_Assigned task:_ Each line of the listing must be transcribed exactly, except for the images, which should be excluded.

_Data for this exercise:_
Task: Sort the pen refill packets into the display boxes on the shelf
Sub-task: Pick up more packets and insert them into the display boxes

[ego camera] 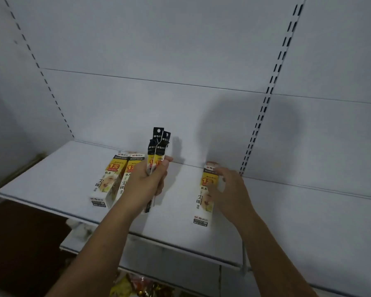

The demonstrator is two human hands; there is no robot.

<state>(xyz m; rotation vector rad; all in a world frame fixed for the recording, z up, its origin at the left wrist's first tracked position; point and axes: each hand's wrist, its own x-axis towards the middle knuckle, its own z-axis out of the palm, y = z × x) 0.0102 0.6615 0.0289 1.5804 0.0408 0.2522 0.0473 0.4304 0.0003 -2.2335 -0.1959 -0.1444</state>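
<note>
The grip of the left hand (pixel 150 181) is pressed together round a small bunch of pen refill packets (pixel 157 144), fingers curled across their front and the thumb up along the right side. The packets stand nearly upright out of the fist. Their black header cards with punched hang holes fan slightly apart at the top, and their lower ends poke out below the heel of the hand. The bunch is held above the white shelf (pixel 51 179), not resting on it, just right of two display boxes. The nearer box (pixel 125 179) is partly covered by the left wrist. The outer box (pixel 107 183) lies touching it on its left. Both lie flat with yellow price panels toward the back and white ends toward the front edge. Well apart to the right, a third box (pixel 204 202) lies flat the same way on the shelf. The right hand (pixel 227 187) is on its far half, fingers bent over its upper right edge and the thumb across the printed face, so its grip holds the box lightly. The hand is a little blurred. Behind stands a pale back panel (pixel 159 50) with a slotted upright (pixel 274 78) on the right. Below the shelf, some yellow packaging (pixel 137 288) shows at the bottom edge.
</note>
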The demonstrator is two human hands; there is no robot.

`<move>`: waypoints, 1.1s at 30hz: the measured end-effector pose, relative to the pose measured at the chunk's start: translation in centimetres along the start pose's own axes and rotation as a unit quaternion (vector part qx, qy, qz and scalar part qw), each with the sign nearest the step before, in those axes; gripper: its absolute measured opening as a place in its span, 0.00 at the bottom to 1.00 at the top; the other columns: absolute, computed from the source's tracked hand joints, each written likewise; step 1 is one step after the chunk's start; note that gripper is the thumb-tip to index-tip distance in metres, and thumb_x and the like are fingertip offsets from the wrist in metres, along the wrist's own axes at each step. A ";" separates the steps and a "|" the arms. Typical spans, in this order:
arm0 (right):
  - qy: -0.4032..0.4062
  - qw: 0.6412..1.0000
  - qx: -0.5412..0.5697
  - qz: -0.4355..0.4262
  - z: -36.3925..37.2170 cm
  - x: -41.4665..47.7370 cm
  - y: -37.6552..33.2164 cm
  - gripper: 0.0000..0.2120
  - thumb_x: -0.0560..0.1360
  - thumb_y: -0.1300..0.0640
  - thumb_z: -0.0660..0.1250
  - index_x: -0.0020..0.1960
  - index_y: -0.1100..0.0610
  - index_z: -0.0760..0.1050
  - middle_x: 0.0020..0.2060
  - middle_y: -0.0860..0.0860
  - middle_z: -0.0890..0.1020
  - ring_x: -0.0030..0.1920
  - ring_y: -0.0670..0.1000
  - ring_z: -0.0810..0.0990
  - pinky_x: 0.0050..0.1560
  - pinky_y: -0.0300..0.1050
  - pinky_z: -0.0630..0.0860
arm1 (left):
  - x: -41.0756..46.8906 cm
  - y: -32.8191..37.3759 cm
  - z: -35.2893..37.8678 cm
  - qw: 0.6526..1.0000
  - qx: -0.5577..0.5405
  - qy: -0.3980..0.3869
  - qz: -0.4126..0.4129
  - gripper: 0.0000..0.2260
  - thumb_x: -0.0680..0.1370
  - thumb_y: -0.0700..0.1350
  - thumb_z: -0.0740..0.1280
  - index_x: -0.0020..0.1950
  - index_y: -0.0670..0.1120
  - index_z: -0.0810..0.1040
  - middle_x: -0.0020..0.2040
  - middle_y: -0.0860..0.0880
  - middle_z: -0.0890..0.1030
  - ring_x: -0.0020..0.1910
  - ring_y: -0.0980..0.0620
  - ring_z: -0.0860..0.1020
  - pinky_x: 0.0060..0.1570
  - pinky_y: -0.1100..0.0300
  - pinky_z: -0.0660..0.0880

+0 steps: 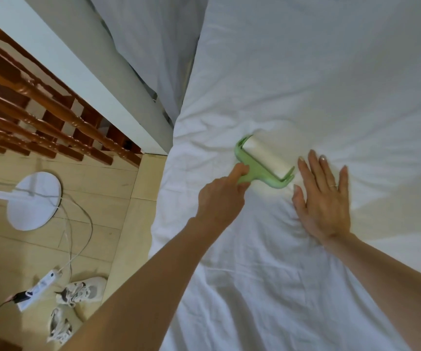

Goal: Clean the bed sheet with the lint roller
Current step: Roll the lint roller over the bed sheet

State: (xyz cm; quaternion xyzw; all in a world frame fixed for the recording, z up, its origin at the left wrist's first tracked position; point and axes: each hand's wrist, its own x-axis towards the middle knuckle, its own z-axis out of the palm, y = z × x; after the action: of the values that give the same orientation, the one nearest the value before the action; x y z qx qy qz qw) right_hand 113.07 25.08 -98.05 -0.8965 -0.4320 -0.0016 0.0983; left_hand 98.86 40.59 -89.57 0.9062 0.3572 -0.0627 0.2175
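**Head view.** The lint roller [263,162] lies on the white bed sheet [331,84], a little below the picture's centre, with its white drum resting on the cloth. The drum's long axis runs from about 10 o'clock to 4 o'clock. The green handle [245,179] leaves the frame toward 7 o'clock and disappears into the left hand [220,198], whose fingers are curled round it, one digit stretched along its top. The roller therefore lies at 1 o'clock from the grip, so a stroke would probably run across the drum's axis, along the 1-to-7 o'clock line; which way it runs cannot be told. The right hand [323,198] lies flat at 3 o'clock of the roller, fingers straight and spread, holding nothing, palm on the sheet. Its forefinger is just beside the drum's 4 o'clock end, apparently not touching it. This hand probably holds the cloth taut; creases gather at its wrist side. Off the bed at 8 o'clock, a fan base [34,201], a power strip [39,287] and shoes [82,291] are on the floor.
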 end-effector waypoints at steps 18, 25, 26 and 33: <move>0.090 0.852 0.437 0.275 -6.5 -2.4 -3.9 0.18 0.79 0.58 0.61 0.68 0.51 0.69 0.64 0.46 0.73 0.65 0.48 0.70 0.67 0.44 0.64 | -16.2 -0.4 -1.0 0.941 -0.261 0.073 -0.202 0.05 0.82 0.45 0.59 0.56 0.51 0.64 0.33 0.51 0.77 0.30 0.52 0.74 0.34 0.57 0.71; -0.102 0.660 0.664 0.337 -10.0 -3.8 -10.4 0.12 0.77 0.46 0.64 0.49 0.55 0.76 0.41 0.52 0.82 0.41 0.49 0.82 0.36 0.40 0.76 | -6.8 5.9 0.8 0.922 -0.386 0.015 -0.016 0.05 0.80 0.43 0.58 0.55 0.47 0.65 0.40 0.53 0.76 0.35 0.60 0.77 0.34 0.68 0.72; -0.080 0.659 0.651 0.368 -9.6 -2.8 -10.1 0.08 0.77 0.52 0.64 0.45 0.57 0.75 0.38 0.53 0.81 0.38 0.49 0.82 0.33 0.38 0.75 | -6.0 5.8 1.4 0.946 -0.323 -0.007 0.034 0.06 0.79 0.44 0.58 0.54 0.45 0.68 0.42 0.50 0.76 0.39 0.57 0.77 0.36 0.68 0.71; 0.034 0.685 0.595 0.419 -7.9 -1.0 -7.5 0.09 0.79 0.50 0.61 0.50 0.56 0.70 0.31 0.53 0.78 0.25 0.50 0.75 0.23 0.39 0.70 | 3.0 -0.5 2.7 0.974 0.053 0.080 0.207 0.25 0.79 0.54 0.53 0.70 0.42 0.72 0.73 0.42 0.68 0.70 0.41 0.69 0.65 0.46 0.66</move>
State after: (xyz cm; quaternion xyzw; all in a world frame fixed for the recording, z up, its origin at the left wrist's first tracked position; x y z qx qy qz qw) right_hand 107.31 27.45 -89.13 -0.7363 0.0823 0.2670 0.6163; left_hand 100.81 41.60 -92.99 0.9728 0.1741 0.0380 0.1483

_Answer to this task:_
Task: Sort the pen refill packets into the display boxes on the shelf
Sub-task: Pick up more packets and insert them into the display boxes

[ego camera] 

The demonstrator is two human hands; there is no robot.

<state>(xyz m; rotation vector rad; all in a world frame fixed for the recording, z up, its origin at the left wrist's first tracked position; point and axes: each hand's wrist, its own x-axis towards the middle knuckle, its own z-axis out of the palm, y = z × x) 0.0102 0.6615 0.0289 1.5804 0.0408 0.2522 0.0473 0.4304 0.0003 -2.2335 -0.1959 -0.1444</state>
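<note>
The grip of the left hand (pixel 150 181) is pressed together round a small bunch of pen refill packets (pixel 157 144), fingers curled across their front and the thumb up along the right side. The packets stand nearly upright out of the fist. Their black header cards with punched hang holes fan slightly apart at the top, and their lower ends poke out below the heel of the hand. The bunch is held above the white shelf (pixel 51 179), not resting on it, just right of two display boxes. The nearer box (pixel 125 179) is partly covered by the left wrist. The outer box (pixel 107 183) lies touching it on its left. Both lie flat with yellow price panels toward the back and white ends toward the front edge. Well apart to the right, a third box (pixel 204 202) lies flat the same way on the shelf. The right hand (pixel 227 187) is on its far half, fingers bent over its upper right edge and the thumb across the printed face, so its grip holds the box lightly. The hand is a little blurred. Behind stands a pale back panel (pixel 159 50) with a slotted upright (pixel 274 78) on the right. Below the shelf, some yellow packaging (pixel 137 288) shows at the bottom edge.
</note>
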The demonstrator is two human hands; there is no robot.

`<move>`: waypoints, 1.1s at 30hz: the measured end-effector pose, relative to the pose measured at the chunk's start: translation in centimetres along the start pose's own axes and rotation as a unit quaternion (vector part qx, qy, qz and scalar part qw), each with the sign nearest the step before, in those axes; gripper: its absolute measured opening as a place in its span, 0.00 at the bottom to 1.00 at the top; the other columns: absolute, computed from the source's tracked hand joints, each written likewise; step 1 is one step after the chunk's start; note that gripper is the thumb-tip to index-tip distance in metres, and thumb_x and the like are fingertip offsets from the wrist in metres, along the wrist's own axes at each step. A ";" separates the steps and a "|" the arms. Typical spans, in this order:
arm0 (right):
  - qy: -0.4032..0.4062
  - qw: 0.6412..1.0000
  - qx: -0.5412..0.5697
  - qz: -0.4355..0.4262
  - z: -36.3925..37.2170 cm
  - x: -41.4665..47.7370 cm
  - y: -37.6552..33.2164 cm
  - gripper: 0.0000..0.2120
  - thumb_x: -0.0560..0.1360
  - thumb_y: -0.1300..0.0640
  - thumb_z: -0.0660..0.1250
  - index_x: -0.0020..0.1960
  - index_y: -0.1100..0.0610
  - index_z: -0.0760..0.1050
  - middle_x: 0.0020..0.2060
  - middle_y: -0.0860..0.0860
  - middle_z: -0.0890..0.1020
  - ring_x: -0.0030..0.1920
  - ring_y: -0.0670..0.1000
  - ring_z: -0.0810..0.0990
  - pinky_x: 0.0050..0.1560
  - pinky_y: -0.0300..0.1050
  - pinky_z: -0.0630..0.0860
arm1 (left):
  - x: -41.0756..46.8906 cm
  - y: -32.8191..37.3759 cm
  - z: -35.2893..37.8678 cm
  - qw: 0.6526..1.0000
  - qx: -0.5577..0.5405
  - qy: -0.3980..0.3869
  - qz: -0.4126..0.4129
  - gripper: 0.0000..0.2260
  - thumb_x: -0.0680..0.1370
  - thumb_y: -0.0700..0.1350
  - thumb_z: -0.0740..0.1280
  - index_x: -0.0020..0.1950
  - index_y: -0.0670..0.1120
  - index_z: -0.0810..0.1040
  - middle_x: -0.0020..0.2040
  - middle_y: -0.0860..0.0880
  - middle_z: -0.0890..0.1030
  - ring_x: -0.0020..0.1910
  - ring_y: -0.0980..0.0620
  - ring_z: -0.0860..0.1020
  - pinky_x: 0.0060..0.1570
  - pinky_y: -0.1100..0.0300
  - pinky_z: -0.0660..0.0880

+0 steps: 

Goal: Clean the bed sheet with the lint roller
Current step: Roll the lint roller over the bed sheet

State: (xyz cm; quaternion xyzw; all in a world frame fixed for the recording, z up, its origin at the left wrist's first tracked position; point and axes: each hand's wrist, its own x-axis towards the middle knuckle, its own z-axis out of the palm, y = z × x; after the action: of the values that give the same orientation, the one nearest the value before the action; x y z qx qy qz qw) right_hand 113.07 25.08 -98.05 -0.8965 -0.4320 -0.0016 0.0983; left_hand 98.86 40.59 -89.57 0.9062 0.3572 -0.0627 0.2175
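**Head view.** The lint roller [263,162] lies on the white bed sheet [331,84], a little below the picture's centre, with its white drum resting on the cloth. The drum's long axis runs from about 10 o'clock to 4 o'clock. The green handle [245,179] leaves the frame toward 7 o'clock and disappears into the left hand [220,198], whose fingers are curled round it, one digit stretched along its top. The roller therefore lies at 1 o'clock from the grip, so a stroke would probably run across the drum's axis, along the 1-to-7 o'clock line; which way it runs cannot be told. The right hand [323,198] lies flat at 3 o'clock of the roller, fingers straight and spread, holding nothing, palm on the sheet. Its forefinger is just beside the drum's 4 o'clock end, apparently not touching it. This hand probably holds the cloth taut; creases gather at its wrist side. Off the bed at 8 o'clock, a fan base [34,201], a power strip [39,287] and shoes [82,291] are on the floor.
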 end-effector waypoints at steps 18, 25, 26 and 33: <move>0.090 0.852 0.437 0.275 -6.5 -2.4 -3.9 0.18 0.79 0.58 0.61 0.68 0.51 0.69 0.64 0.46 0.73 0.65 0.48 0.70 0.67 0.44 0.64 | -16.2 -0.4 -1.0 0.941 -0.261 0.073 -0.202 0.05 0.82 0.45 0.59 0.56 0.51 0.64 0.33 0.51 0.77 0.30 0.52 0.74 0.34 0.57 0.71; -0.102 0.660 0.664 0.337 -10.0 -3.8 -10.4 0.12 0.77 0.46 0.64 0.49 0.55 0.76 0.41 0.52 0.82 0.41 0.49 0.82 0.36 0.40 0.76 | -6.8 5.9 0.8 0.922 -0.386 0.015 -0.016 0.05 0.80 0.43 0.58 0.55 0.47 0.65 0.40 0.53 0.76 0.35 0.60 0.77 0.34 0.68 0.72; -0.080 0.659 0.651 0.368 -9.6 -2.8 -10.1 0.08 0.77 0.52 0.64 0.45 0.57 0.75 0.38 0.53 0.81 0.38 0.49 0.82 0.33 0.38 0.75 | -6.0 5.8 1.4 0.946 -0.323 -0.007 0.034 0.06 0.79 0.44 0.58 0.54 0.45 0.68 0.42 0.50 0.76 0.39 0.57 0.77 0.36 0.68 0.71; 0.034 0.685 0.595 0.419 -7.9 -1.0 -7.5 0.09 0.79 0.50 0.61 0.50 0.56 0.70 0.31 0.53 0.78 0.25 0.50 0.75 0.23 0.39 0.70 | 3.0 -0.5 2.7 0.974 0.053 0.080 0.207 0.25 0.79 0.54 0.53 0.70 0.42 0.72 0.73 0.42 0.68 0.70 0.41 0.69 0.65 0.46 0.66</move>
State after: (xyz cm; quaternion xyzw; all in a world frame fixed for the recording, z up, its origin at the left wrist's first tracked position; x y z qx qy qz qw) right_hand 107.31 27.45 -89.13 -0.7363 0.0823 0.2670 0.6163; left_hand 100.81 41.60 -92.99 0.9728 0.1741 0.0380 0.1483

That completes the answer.